Action item —
Return the data below exactly, minus the pictures.

Data below —
*** Block opens ***

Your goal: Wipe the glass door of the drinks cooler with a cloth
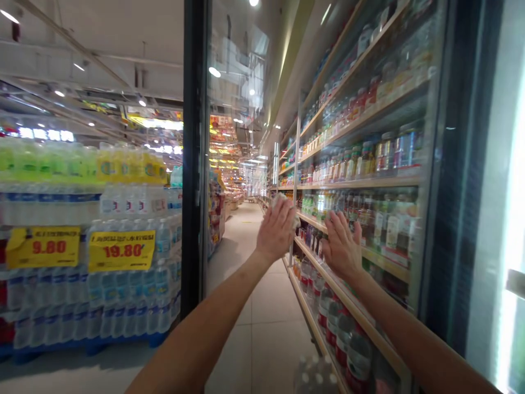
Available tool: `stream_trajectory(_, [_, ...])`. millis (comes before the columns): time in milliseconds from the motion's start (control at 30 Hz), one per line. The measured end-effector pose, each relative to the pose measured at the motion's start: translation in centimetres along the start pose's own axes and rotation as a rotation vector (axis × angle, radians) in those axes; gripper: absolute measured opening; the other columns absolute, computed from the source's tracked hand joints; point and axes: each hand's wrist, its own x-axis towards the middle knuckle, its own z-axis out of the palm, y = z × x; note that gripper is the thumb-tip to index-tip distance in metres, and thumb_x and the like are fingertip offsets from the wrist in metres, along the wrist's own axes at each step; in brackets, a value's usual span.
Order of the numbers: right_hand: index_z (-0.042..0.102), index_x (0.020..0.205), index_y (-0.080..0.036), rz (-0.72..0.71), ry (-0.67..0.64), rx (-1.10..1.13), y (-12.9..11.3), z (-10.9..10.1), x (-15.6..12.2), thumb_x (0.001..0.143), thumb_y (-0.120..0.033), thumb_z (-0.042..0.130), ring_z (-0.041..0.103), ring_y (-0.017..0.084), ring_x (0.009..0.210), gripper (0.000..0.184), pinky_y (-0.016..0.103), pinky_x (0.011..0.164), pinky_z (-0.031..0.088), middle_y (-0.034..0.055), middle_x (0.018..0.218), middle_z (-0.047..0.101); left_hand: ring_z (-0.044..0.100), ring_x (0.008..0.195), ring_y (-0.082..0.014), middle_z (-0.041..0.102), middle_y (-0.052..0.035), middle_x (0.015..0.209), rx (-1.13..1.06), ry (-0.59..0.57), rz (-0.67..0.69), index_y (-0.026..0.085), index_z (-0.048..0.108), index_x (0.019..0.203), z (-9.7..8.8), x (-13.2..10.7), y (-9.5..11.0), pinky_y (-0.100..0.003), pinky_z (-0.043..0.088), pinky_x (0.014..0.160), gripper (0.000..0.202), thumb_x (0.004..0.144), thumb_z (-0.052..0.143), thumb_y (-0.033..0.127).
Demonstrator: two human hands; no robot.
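Observation:
Both my arms reach forward at a tall glass cooler door (pixel 238 109) with a black frame. My left hand (pixel 275 230) is raised with its palm toward the glass and its fingers closed over a crumpled white cloth (pixel 287 203), which shows above the fingertips. My right hand (pixel 341 247) is beside it to the right, open, with fingers spread and flat toward the glass, holding nothing. Behind the hands run cooler shelves (pixel 361 183) packed with bottled and canned drinks.
On the left stand stacked packs of water bottles (pixel 123 295) on a blue pallet, with yellow price signs (pixel 121 250). A tiled aisle (pixel 262 306) runs ahead between the stacks and the cooler. Bottle caps of a pack (pixel 315 372) show at the bottom edge.

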Motion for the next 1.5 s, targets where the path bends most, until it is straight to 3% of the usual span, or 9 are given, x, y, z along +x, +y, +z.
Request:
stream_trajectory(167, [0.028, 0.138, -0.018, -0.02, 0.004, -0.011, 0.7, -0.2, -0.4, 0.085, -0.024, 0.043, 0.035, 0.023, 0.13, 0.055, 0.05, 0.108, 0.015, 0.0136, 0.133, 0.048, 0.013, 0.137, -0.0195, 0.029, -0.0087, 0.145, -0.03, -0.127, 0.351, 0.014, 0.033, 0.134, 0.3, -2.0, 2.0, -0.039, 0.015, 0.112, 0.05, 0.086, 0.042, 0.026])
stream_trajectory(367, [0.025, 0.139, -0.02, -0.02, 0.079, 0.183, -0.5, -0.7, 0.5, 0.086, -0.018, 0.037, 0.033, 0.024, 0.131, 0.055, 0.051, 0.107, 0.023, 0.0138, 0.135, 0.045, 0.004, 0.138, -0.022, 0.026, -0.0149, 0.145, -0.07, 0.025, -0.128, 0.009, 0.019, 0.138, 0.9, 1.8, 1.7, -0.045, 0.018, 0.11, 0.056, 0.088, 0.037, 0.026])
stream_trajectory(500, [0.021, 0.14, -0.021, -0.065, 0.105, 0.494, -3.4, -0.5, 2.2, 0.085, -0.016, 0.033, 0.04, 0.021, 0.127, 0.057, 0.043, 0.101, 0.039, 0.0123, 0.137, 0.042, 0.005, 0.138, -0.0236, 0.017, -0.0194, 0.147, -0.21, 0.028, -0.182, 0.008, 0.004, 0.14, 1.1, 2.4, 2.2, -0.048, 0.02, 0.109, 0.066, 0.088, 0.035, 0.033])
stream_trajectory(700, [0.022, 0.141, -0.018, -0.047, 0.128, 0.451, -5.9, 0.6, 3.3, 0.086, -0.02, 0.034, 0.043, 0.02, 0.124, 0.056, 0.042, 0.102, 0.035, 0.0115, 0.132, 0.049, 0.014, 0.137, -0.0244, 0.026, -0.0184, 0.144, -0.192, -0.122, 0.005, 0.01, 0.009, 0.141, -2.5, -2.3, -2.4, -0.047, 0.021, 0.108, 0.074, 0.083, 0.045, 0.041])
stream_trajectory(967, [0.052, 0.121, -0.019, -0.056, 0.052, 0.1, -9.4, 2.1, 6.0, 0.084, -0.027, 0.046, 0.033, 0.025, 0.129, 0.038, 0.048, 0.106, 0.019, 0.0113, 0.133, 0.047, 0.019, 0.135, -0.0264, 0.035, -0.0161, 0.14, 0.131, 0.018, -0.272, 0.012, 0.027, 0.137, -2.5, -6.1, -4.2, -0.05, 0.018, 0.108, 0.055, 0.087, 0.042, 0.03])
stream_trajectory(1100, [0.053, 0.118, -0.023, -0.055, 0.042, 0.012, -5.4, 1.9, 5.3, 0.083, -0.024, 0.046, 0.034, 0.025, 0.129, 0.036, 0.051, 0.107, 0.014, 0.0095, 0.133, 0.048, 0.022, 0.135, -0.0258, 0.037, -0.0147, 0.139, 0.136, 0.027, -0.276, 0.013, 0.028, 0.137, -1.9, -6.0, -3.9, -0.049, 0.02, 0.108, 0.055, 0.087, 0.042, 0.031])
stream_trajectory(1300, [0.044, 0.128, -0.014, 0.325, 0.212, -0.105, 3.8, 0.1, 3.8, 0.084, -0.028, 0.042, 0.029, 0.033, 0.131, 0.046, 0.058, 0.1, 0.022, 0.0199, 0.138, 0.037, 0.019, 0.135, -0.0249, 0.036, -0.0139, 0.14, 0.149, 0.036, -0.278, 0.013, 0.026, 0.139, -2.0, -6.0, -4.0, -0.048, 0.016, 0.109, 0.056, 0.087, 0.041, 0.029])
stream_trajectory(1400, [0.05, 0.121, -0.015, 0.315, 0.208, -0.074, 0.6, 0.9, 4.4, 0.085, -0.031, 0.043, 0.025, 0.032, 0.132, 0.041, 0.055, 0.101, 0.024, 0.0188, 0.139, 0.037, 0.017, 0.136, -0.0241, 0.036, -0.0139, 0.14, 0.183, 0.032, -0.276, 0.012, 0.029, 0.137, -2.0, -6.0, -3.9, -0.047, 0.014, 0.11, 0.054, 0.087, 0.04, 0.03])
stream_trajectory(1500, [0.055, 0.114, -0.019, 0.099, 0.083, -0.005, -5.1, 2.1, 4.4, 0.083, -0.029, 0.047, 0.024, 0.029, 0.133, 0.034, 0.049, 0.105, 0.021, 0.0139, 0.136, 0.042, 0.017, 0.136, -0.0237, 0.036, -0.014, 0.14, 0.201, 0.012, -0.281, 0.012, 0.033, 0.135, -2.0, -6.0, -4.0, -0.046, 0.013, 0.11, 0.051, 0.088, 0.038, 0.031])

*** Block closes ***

Answer space —
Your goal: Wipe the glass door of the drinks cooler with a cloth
Available tool: `stream_trajectory(_, [_, ...])`. millis (comes before the columns): time in milliseconds from the motion's start (control at 30 Hz), one per line. The measured end-effector pose, each relative to the pose measured at the motion's start: translation in centimetres along the start pose's own axes and rotation as a rotation vector (axis × angle, radians) in those axes; gripper: absolute measured opening; the other columns absolute, computed from the source's tracked hand joints; point and axes: each hand's wrist, its own x-axis towards the middle knuckle, its own z-axis out of the palm, y = z × x; note that gripper is the thumb-tip to index-tip distance in metres, and thumb_x and the like are fingertip offsets from the wrist in metres, along the wrist's own axes at each step; in brackets, a value's usual span.
Order of the numbers: right_hand: index_z (-0.042..0.102), index_x (0.020..0.205), index_y (-0.080..0.036), rz (-0.72..0.71), ry (-0.67..0.64), rx (-1.10..1.13), y (-12.9..11.3), z (-10.9..10.1), x (-15.6..12.2), thumb_x (0.001..0.143), thumb_y (-0.120..0.033), thumb_z (-0.042..0.130), ring_z (-0.041..0.103), ring_y (-0.017..0.084), ring_x (0.009..0.210), gripper (0.000..0.184), pinky_y (-0.016..0.103), pinky_x (0.011..0.164), pinky_z (-0.031..0.088), middle_y (-0.034..0.055), middle_x (0.018..0.218), middle_z (-0.047..0.101); left_hand: ring_z (-0.044..0.100), ring_x (0.008..0.195), ring_y (-0.082..0.014), middle_z (-0.041..0.102), middle_y (-0.052..0.035), middle_x (0.015..0.209), rx (-1.13..1.06), ry (-0.59..0.57), rz (-0.67..0.69), index_y (-0.026..0.085), index_z (-0.048..0.108), index_x (0.019..0.203), z (-9.7..8.8), x (-13.2..10.7), y (-9.5..11.0), pinky_y (-0.100..0.003), pinky_z (-0.043..0.088), pinky_x (0.014..0.160), gripper (0.000..0.202), thumb_x (0.004..0.144), thumb_z (-0.052..0.143), thumb_y (-0.033..0.127).
Demonstrator: two human hands; no robot.
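Observation:
Both my arms reach forward at a tall glass cooler door (pixel 238 109) with a black frame. My left hand (pixel 275 230) is raised with its palm toward the glass and its fingers closed over a crumpled white cloth (pixel 287 203), which shows above the fingertips. My right hand (pixel 341 247) is beside it to the right, open, with fingers spread and flat toward the glass, holding nothing. Behind the hands run cooler shelves (pixel 361 183) packed with bottled and canned drinks.
On the left stand stacked packs of water bottles (pixel 123 295) on a blue pallet, with yellow price signs (pixel 121 250). A tiled aisle (pixel 262 306) runs ahead between the stacks and the cooler. Bottle caps of a pack (pixel 315 372) show at the bottom edge.
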
Motion for the next 1.5 s, targets where the path bends most, until it is straight to 3% of the usual span, or 9 are given, x, y, z along +x, +y, +z.
Request:
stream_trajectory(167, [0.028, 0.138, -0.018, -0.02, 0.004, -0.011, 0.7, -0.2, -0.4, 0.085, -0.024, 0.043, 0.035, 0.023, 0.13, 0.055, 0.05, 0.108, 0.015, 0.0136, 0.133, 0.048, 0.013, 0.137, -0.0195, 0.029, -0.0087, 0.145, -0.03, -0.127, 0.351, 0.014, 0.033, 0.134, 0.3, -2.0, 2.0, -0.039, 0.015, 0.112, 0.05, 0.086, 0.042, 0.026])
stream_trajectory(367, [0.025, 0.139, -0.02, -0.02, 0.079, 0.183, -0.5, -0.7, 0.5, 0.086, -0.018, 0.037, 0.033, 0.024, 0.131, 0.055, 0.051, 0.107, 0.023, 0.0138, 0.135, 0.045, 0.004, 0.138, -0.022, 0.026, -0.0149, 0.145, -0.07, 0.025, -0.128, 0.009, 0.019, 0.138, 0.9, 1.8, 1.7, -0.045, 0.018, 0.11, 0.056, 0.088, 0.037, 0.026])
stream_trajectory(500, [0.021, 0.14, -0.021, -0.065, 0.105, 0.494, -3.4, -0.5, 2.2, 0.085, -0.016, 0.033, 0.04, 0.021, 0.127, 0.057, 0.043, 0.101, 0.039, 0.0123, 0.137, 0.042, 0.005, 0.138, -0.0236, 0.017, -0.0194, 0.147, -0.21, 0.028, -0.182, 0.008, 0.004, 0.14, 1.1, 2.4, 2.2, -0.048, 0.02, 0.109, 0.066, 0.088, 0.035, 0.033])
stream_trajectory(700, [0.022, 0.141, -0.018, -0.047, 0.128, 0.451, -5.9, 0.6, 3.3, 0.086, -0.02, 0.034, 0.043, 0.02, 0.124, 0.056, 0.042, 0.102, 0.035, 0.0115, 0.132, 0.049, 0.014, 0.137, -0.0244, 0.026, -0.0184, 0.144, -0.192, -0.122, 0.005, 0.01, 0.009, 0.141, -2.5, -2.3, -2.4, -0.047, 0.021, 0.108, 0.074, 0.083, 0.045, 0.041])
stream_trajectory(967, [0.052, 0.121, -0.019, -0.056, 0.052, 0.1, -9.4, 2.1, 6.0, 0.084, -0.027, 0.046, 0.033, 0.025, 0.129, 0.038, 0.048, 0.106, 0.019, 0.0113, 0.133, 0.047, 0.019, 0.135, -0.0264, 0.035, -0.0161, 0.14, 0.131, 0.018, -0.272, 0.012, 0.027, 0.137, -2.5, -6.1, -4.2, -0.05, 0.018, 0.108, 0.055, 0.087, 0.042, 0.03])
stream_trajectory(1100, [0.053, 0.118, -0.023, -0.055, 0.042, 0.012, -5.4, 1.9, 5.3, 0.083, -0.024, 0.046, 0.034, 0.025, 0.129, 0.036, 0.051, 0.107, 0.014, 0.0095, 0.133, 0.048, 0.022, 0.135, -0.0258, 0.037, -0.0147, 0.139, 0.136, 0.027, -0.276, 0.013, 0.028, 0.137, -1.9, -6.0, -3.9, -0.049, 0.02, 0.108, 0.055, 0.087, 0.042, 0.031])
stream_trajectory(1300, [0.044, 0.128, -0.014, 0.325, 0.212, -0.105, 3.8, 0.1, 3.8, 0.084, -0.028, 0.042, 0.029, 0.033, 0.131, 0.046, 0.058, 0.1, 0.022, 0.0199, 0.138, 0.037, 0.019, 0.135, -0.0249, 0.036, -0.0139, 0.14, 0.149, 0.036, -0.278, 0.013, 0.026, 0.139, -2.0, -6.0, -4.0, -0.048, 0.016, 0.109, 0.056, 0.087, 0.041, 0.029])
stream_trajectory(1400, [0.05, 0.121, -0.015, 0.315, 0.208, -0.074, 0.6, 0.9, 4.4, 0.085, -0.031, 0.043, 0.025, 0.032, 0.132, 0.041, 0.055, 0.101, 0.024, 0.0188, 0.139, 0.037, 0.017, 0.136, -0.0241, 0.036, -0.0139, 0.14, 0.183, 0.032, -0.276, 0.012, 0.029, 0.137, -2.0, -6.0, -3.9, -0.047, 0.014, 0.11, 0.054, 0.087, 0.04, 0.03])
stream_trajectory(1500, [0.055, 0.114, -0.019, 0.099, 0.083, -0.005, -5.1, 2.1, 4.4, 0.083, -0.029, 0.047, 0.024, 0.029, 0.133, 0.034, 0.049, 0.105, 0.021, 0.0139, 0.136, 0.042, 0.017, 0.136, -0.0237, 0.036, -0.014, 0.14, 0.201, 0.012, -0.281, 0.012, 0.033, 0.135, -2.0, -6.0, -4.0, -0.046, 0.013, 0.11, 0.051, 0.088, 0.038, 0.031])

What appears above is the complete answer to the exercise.